The elongated susceptor element may have a protective outer layer, such as a protective ceramic layer or a protective glass layer. The protective outer layer may enclose an elongated susceptor element. The elongated susceptor element may include a protective coating formed of glass, ceramic, or an inert metal formed on the core of the susceptor material.

The elongated susceptor element can have any suitable cross section. For example, the elongated susceptor element according to the invention can have a square, elliptical, rectangular, triangular, pentagonal, hexagonal or similar cross-sectional shape. The elongated susceptor element may have a flat or flat cross-sectional area.
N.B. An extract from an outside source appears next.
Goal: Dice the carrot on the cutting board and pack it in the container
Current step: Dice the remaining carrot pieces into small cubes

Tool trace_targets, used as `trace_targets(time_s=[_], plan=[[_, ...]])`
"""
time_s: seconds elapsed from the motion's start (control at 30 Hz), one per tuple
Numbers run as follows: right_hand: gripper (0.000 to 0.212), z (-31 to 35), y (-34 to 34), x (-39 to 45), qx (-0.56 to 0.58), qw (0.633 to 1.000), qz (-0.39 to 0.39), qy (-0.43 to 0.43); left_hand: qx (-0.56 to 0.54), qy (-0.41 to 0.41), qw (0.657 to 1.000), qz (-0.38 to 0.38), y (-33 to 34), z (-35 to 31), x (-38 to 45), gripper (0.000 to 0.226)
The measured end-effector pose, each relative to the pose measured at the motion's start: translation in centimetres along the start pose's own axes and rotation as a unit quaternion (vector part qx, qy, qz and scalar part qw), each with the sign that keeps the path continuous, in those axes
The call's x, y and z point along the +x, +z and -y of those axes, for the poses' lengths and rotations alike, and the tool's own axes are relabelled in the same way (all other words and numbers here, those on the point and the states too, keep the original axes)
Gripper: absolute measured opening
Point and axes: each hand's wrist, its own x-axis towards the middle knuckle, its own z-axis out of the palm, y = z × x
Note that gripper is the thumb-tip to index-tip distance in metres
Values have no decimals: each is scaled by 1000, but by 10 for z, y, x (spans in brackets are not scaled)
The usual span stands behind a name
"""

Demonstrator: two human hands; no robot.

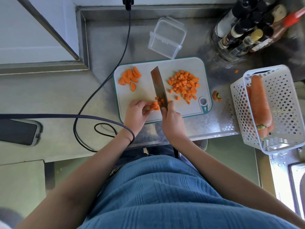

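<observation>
A diced pile (pixel 184 85) lies at the cutting board's (pixel 194 66) right edge; half-slices (pixel 129 77) wait top left. The left hand (pixel 137 109) pinches carrot strips (pixel 154 106); the right hand (pixel 171 115) grips the knife (pixel 158 85). The container (pixel 166 38) stands empty.

Views: one, head-worn, wide-angle. Position: above the near edge of the worktop (pixel 206 128). Facing: forward and steeply down, almost plumb over the board (pixel 145 90), which sits mid-frame. Nearness: close; both forearms run up from the bottom corners to the left hand (pixel 137 111) and right hand (pixel 171 118). Coverage: the wearer's blue top fills the bottom half; the worktop's far edge lies near the top; straight lines bow toward the frame sides. Shared field: not applicable, single view.
</observation>
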Motion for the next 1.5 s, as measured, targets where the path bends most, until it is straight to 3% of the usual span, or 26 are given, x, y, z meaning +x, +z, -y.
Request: trace_targets(time_s=[0.3, 0.63, 1.0, 1.5], plan=[[18, -4, 14, 6, -47, 999, 18, 6, 18, 14, 1000, -2, 2, 2, 2, 11], [39, 3, 22, 8, -152, 987, 47, 24, 38, 19, 999, 8, 1, 4, 4, 15], [7, -6, -7, 6, -38, 999, -7, 27, 33, 21, 999, -6, 2, -3, 3, 18], [30, 5, 7, 7, -52, 998, 16, -10, 21, 27, 999, -2, 5, 1, 5, 9]])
The elongated support may be solid, hollow, or porous. The elongated susceptor element is preferably in the form of a pin, rod, blade or plate. The length of the elongated susceptor element is preferably 5 mm to 15 mm, for example 6 mm to 12 mm, or 8 mm to 10 mm. The elongated susceptor element preferably has a width of 1 meter to 8 millimeters, more preferably about 3 millimeters to about 5 millimeters. The elongated susceptor element may have a thickness of about 0.01 mm to about 2 mm. If the elongated susceptor element has a constant cross section, eg a circular cross section, it has a preferred width or diameter of 1 mm to 5 mm.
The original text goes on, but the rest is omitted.